### Task to carry out
What is needed here is an exact repetition of the records below, beginning at the line that has "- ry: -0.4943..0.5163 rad" and stopping after the line that has "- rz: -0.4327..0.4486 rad".

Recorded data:
[Start of Attachment]
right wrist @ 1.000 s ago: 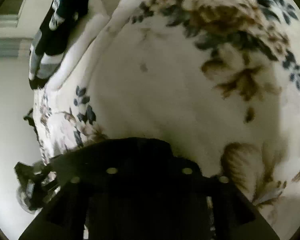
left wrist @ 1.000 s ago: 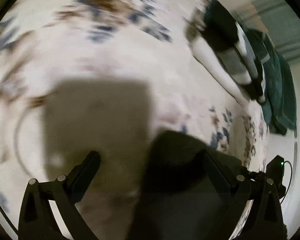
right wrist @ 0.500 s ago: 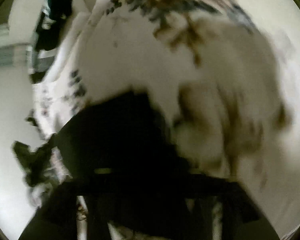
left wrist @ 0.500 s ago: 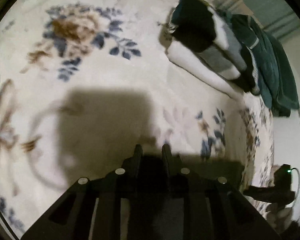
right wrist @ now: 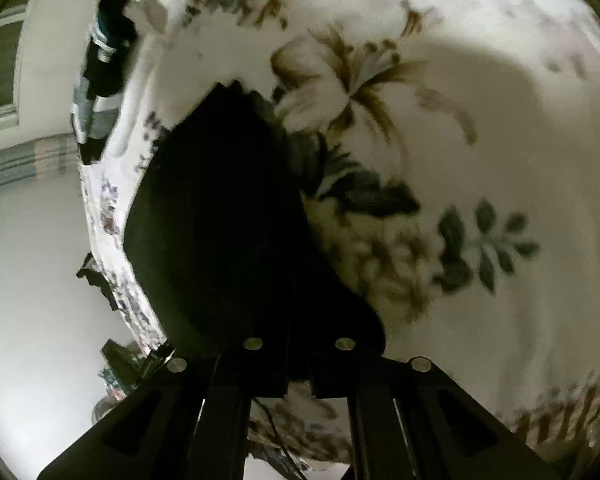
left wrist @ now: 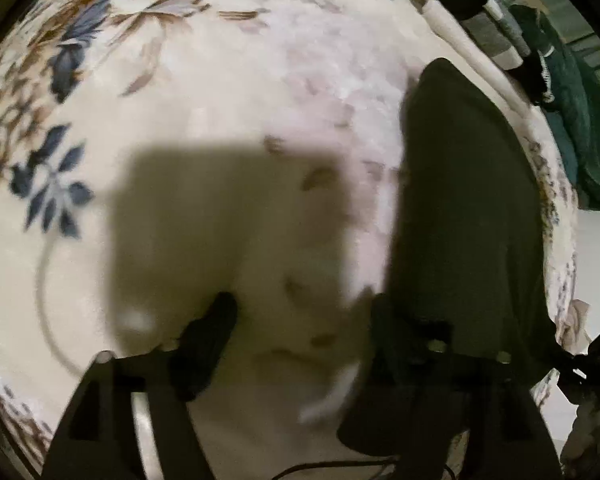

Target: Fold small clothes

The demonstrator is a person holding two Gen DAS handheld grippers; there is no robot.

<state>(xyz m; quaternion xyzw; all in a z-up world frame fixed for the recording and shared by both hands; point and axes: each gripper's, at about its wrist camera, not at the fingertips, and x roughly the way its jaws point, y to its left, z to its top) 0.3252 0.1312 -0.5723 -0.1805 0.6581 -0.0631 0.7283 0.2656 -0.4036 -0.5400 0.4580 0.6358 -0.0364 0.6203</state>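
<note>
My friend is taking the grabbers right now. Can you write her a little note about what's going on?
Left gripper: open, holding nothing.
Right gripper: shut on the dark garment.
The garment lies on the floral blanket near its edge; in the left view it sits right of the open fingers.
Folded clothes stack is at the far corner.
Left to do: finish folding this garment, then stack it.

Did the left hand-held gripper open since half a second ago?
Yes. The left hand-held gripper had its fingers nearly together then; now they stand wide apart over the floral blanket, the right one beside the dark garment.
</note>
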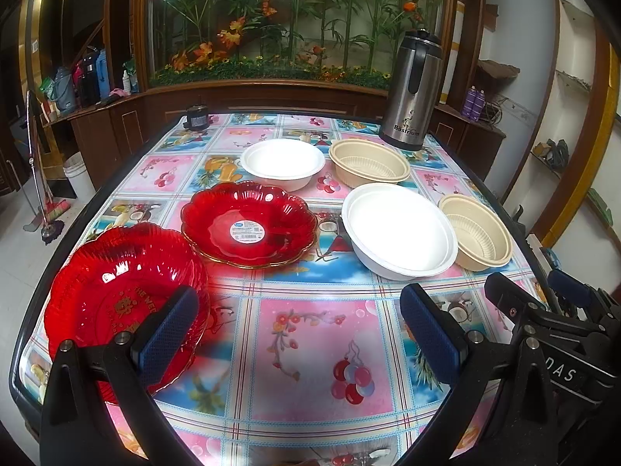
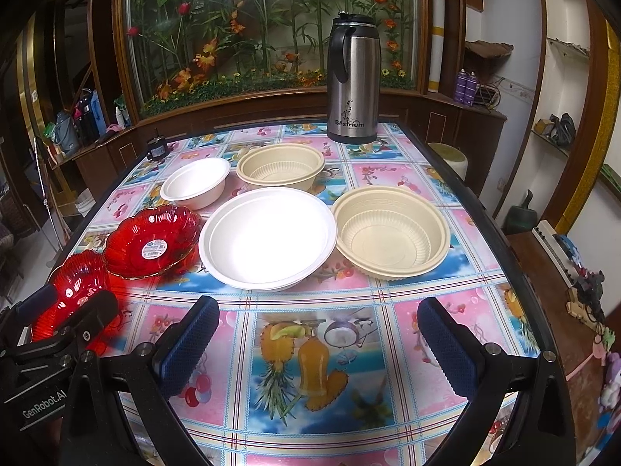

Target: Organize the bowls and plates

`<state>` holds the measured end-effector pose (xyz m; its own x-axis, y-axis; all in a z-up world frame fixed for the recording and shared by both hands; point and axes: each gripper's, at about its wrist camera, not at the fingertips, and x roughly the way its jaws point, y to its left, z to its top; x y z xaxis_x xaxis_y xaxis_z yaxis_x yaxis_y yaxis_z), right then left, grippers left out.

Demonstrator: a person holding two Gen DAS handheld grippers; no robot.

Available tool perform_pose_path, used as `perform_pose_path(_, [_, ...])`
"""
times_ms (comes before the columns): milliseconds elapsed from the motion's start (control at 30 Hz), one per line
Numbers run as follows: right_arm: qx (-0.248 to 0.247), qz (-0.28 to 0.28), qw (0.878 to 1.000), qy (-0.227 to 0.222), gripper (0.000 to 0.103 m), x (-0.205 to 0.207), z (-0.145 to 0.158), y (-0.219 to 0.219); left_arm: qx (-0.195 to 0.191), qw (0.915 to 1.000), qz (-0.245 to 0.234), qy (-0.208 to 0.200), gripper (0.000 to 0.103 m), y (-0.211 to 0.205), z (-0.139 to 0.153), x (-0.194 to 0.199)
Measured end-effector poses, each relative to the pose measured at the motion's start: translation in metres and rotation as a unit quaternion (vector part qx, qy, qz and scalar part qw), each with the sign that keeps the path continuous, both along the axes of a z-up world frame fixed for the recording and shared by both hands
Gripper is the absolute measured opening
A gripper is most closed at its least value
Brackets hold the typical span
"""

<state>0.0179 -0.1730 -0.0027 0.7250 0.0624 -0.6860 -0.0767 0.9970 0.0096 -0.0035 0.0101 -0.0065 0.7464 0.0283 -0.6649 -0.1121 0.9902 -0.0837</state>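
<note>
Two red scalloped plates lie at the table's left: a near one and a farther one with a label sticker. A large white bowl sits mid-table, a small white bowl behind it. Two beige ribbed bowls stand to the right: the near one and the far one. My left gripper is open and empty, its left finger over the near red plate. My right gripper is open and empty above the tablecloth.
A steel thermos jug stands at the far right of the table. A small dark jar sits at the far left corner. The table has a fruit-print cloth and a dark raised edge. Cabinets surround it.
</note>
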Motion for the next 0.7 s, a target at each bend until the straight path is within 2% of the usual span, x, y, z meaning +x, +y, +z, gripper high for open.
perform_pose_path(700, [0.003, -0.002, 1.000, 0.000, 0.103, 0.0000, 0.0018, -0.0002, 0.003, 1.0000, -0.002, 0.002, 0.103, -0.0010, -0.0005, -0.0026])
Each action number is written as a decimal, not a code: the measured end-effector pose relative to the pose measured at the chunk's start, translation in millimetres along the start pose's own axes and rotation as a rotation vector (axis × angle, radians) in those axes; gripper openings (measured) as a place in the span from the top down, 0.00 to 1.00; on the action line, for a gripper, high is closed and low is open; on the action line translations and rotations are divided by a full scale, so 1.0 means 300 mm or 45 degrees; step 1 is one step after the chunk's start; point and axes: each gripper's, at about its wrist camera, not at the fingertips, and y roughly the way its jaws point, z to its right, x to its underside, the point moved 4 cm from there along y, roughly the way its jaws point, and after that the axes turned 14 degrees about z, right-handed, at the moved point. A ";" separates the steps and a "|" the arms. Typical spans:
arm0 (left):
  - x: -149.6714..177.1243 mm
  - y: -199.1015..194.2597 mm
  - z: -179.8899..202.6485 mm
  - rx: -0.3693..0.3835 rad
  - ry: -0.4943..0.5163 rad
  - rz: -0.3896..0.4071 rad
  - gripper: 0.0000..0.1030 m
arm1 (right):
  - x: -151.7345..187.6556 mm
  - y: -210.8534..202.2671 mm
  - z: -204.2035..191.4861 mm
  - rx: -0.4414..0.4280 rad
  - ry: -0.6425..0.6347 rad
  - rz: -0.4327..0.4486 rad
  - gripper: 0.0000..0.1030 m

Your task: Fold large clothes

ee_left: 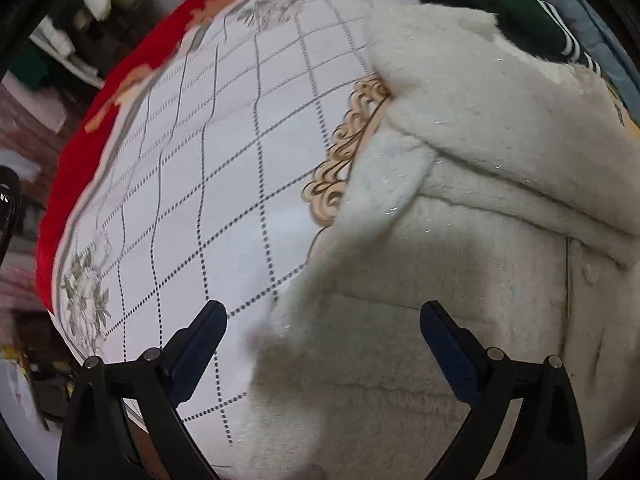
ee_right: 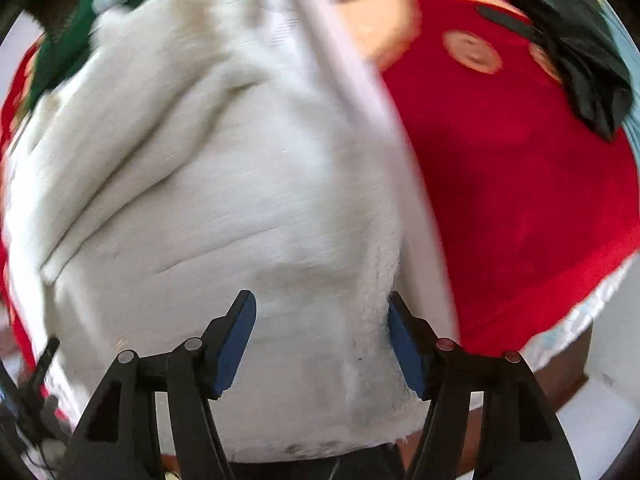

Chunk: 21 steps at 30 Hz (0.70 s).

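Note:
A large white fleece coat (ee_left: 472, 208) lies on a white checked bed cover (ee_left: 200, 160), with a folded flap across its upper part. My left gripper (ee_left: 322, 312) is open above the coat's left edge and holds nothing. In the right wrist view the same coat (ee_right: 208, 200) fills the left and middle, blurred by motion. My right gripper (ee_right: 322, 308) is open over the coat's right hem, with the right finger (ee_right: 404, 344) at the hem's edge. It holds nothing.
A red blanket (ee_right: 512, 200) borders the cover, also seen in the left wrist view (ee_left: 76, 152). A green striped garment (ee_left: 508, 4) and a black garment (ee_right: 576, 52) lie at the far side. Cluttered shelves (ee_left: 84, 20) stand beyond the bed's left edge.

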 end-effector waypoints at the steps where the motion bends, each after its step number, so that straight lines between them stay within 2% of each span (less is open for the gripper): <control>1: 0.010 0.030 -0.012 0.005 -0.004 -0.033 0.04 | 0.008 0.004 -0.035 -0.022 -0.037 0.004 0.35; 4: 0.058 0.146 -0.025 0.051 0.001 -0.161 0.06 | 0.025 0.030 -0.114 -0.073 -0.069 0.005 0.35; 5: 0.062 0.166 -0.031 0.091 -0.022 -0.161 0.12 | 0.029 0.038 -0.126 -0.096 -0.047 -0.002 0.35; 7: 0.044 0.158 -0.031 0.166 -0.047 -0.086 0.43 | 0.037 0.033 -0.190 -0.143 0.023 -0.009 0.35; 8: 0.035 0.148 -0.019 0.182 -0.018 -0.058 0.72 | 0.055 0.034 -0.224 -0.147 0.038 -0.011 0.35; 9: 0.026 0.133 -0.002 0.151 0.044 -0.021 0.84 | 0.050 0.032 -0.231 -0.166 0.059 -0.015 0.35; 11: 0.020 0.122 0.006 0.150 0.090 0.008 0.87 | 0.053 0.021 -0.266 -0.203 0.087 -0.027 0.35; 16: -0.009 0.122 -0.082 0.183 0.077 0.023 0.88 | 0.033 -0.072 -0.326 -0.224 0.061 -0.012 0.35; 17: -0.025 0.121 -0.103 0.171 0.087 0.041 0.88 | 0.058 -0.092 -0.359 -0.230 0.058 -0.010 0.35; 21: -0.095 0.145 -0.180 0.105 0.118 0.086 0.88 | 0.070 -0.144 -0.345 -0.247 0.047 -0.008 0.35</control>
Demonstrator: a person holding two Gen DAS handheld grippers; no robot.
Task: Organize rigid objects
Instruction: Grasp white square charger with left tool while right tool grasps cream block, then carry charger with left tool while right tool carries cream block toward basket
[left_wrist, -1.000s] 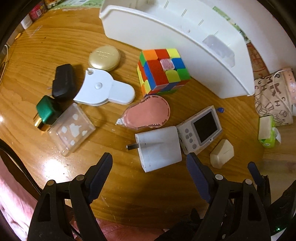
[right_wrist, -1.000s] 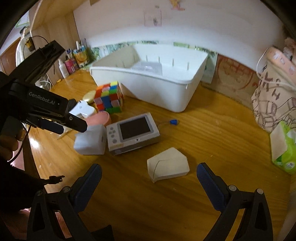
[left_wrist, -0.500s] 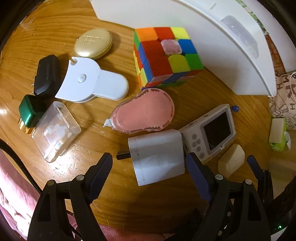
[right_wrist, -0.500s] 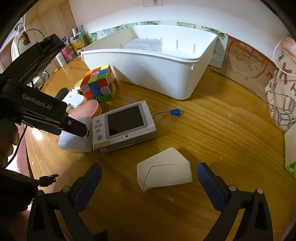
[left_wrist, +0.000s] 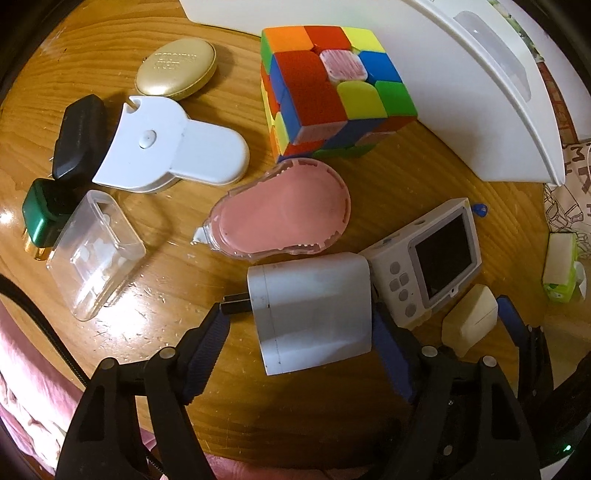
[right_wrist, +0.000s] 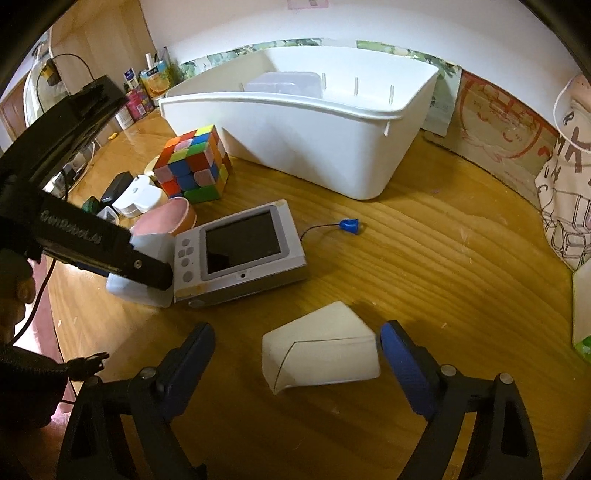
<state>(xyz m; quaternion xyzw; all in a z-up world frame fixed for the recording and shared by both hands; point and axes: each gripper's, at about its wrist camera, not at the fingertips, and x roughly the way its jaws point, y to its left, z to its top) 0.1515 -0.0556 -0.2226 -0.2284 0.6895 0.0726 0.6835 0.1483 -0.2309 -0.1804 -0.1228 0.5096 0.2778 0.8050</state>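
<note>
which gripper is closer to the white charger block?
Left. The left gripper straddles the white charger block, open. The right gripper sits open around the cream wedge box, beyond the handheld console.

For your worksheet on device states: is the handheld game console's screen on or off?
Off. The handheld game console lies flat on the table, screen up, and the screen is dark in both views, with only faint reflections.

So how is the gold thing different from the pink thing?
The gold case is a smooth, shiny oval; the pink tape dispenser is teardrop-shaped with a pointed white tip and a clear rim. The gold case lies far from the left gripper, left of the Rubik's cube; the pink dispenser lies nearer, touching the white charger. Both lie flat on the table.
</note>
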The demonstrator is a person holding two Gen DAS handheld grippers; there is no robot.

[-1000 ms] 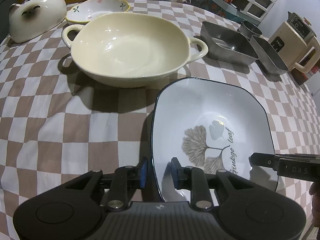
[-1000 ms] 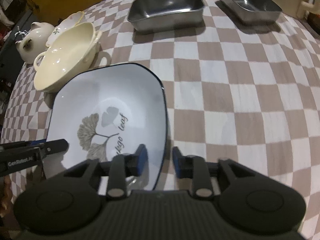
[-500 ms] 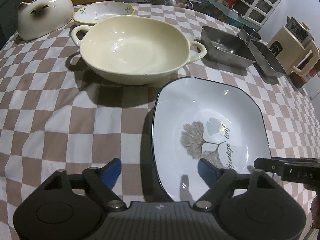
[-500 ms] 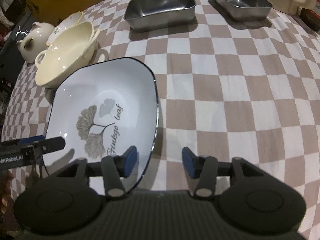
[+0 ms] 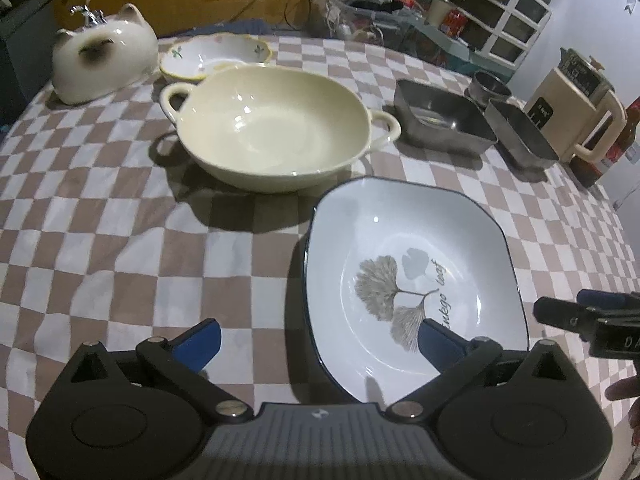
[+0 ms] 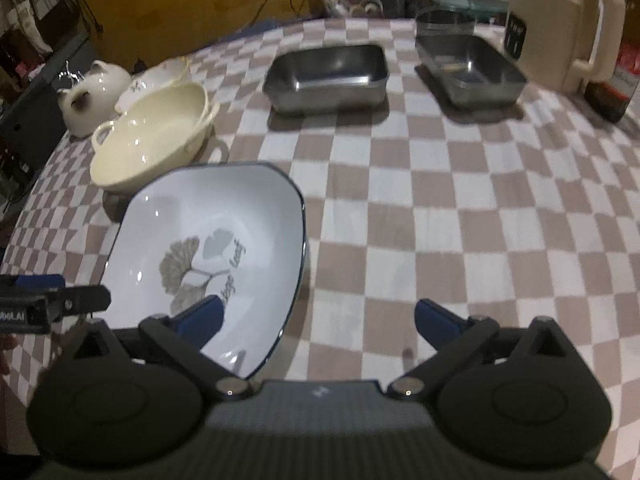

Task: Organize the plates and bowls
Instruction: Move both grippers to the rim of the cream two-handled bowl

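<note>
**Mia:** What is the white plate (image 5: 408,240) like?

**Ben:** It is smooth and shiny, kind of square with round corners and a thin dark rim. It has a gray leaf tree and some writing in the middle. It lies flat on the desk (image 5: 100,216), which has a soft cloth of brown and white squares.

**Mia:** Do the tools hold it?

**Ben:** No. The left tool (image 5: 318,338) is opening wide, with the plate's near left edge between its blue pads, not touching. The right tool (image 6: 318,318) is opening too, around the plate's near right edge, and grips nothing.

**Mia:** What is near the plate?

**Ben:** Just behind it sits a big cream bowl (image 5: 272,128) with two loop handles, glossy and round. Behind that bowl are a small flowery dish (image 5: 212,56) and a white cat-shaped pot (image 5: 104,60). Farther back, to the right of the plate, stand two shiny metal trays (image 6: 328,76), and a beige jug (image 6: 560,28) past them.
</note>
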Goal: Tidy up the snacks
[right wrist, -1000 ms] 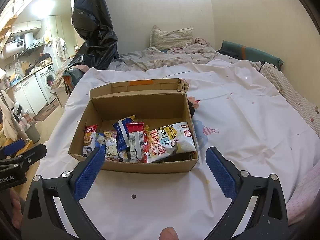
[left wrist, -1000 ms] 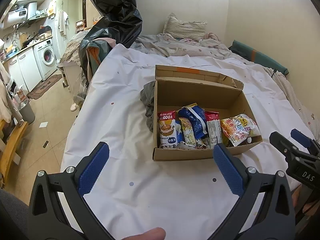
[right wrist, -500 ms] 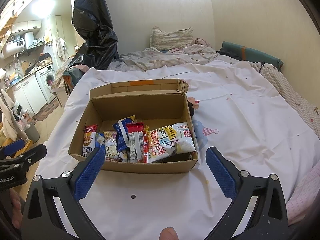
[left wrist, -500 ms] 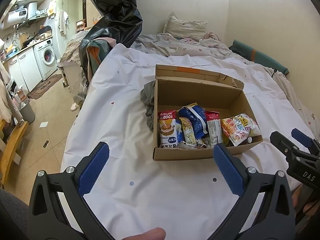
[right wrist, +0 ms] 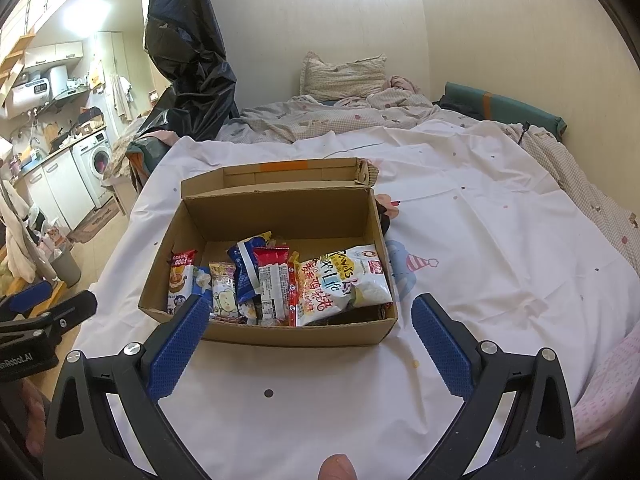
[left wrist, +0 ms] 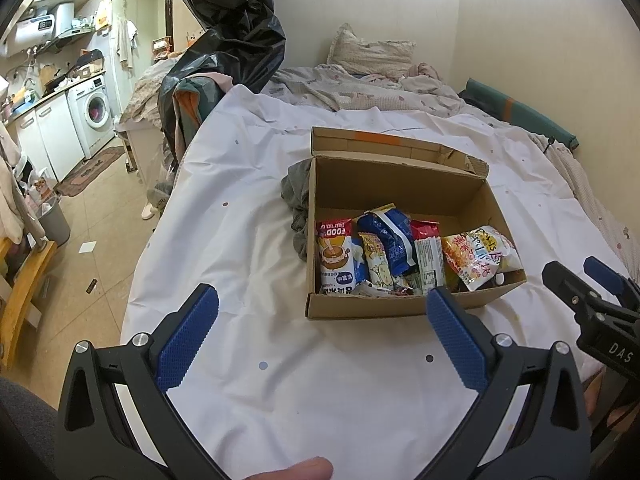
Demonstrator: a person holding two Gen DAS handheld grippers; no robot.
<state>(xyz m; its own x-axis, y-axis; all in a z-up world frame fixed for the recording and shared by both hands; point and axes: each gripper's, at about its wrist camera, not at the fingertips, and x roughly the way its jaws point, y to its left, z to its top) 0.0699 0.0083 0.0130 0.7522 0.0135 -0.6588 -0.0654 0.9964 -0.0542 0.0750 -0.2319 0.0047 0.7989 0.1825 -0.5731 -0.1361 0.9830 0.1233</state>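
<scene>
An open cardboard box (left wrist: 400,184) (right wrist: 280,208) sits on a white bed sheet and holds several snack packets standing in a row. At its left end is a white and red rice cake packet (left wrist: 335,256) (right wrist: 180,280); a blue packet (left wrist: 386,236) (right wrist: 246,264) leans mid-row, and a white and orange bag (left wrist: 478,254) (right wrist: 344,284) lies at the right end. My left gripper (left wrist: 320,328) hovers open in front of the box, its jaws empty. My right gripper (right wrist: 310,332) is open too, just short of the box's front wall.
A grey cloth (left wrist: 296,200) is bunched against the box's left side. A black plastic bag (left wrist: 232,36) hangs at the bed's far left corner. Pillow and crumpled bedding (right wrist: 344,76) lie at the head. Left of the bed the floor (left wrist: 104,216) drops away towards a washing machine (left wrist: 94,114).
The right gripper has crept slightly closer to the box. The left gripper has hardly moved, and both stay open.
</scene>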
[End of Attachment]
### Answer to the exercise
  - ry: -0.4943..0.5163 rad
  - rz: -0.3896..0.4071 rad
  - gripper: 0.0000..0.1030 m
arm1 (right):
  - x: -151.7345..187.6556 mm
  - y: -210.8534..202.2671 mm
  - z: -204.2035..191.4861 mm
  - rx: -0.4414..0.4280 rad
  - ry: -0.6425..0.6347 rad
  - rz: -0.4327..0.4486 rad

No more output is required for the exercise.